El académico de número reflexiona sobre la pertinencia de consagrar derechos sociales en la Constitución y el diseño de un régimen político capaz de dotar al Estado de eficacia en su columna del diario El Mercurio.
La Convención ha detallado notoriamente más de lo que era nuestra tradición constitucional los derechos al trabajo, a la sindicalización, a la negociación colectiva, a la seguridad social, a la salud y a la educación, aumentando los deberes del Estado y su participación como proveedor de esos bienes. Además, ha agregado el derecho a la vivienda digna y adecuada, el derecho a la ciudad y al territorio, al cuidado, al agua y su saneamiento, así como al deporte, a la actividad física y a la recreación.
La pregunta no es acerca de la importancia de estos derechos, sino acerca de la pertinencia de llevarlos, y además detalladamente, a la Constitución. La importancia de un derecho no es razón para incorporarlo a la Carta Fundamental. Los derechos a alimentarse y a abrigarse son tanto o más vitales que los descritos y no se les ha constitucionalizado.
El Pacto Internacional aludido obliga a los Estados a dar el máximo de satisfacción a estos derechos, en conformidad a su grado de desarrollo, pero, en parte alguna, obliga a consagrarlos en la Carta Fundamental.

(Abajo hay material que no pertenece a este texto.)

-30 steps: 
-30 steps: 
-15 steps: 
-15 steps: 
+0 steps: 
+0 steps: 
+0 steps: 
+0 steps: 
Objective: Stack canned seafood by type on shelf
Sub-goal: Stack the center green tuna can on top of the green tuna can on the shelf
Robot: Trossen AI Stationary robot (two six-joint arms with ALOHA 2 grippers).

Las constituciones de los Estados europeos que mejor realizan estos derechos prácticamente no los mencionan. El texto de la Ley Fundamental alemana no los consagra. La Constitución sueca asegura única y brevemente el derecho a la educación. Con análoga concisión la Constitución finlandesa asegura el derecho al trabajo, a la educación y a la seguridad social. La Constitución española no los trata en el capítulo de los derechos, sino como principios rectores de la política social y económica, mientras la Constitución suiza como objetivos sociales, sin perjuicio de enunciar que las personas necesitadas y no capaces de mantenerse por sí mismas tienen derecho a asistencia y atención y a los medios financieros necesarios para un nivel de vida digno.